_WHAT YOU WILL DO_: Instruction for the entries that follow: retype exactly the lines from the line with "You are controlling" to the line with "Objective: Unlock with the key", both included, and omit all others.

_MATERIAL TO PROCESS_:
════════════════

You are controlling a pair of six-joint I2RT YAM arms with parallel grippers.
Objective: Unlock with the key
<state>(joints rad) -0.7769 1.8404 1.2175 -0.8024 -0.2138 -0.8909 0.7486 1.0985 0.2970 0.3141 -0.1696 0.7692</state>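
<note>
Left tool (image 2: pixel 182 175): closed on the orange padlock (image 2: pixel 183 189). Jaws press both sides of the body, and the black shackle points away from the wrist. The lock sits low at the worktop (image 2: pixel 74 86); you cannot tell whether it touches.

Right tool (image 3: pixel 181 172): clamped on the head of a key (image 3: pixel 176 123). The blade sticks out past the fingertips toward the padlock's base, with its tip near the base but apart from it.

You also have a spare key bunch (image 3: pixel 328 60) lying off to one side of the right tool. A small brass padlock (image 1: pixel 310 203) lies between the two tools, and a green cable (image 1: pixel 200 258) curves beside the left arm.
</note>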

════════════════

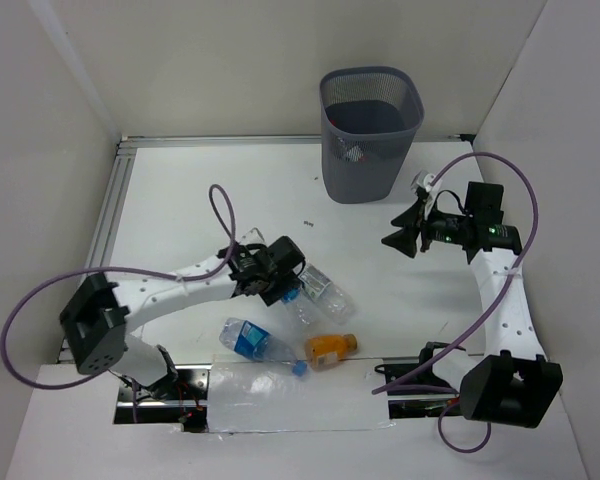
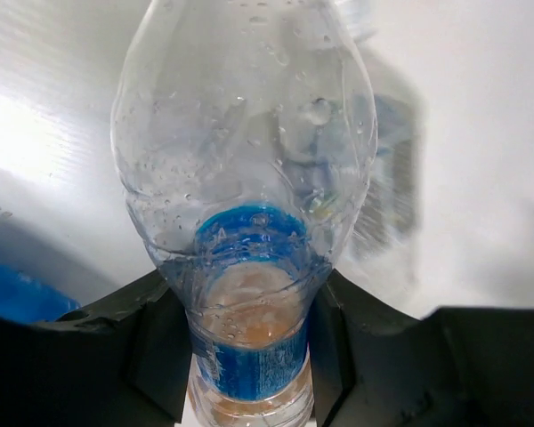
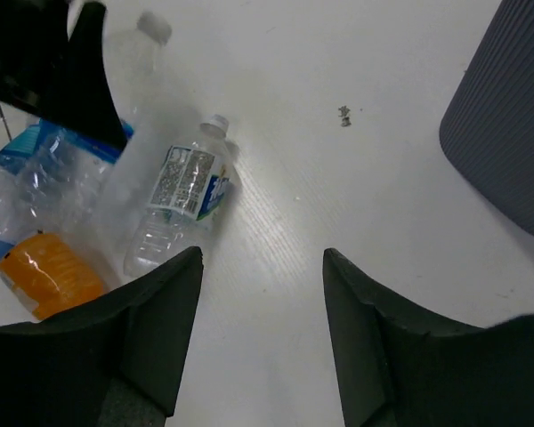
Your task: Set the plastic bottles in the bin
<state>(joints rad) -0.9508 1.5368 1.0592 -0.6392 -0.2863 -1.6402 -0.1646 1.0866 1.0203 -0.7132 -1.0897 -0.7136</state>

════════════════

_ANSWER SPACE_:
You are controlling a pair of six-joint I2RT YAM arms with parallel grippers.
Objective: Unlock with the key

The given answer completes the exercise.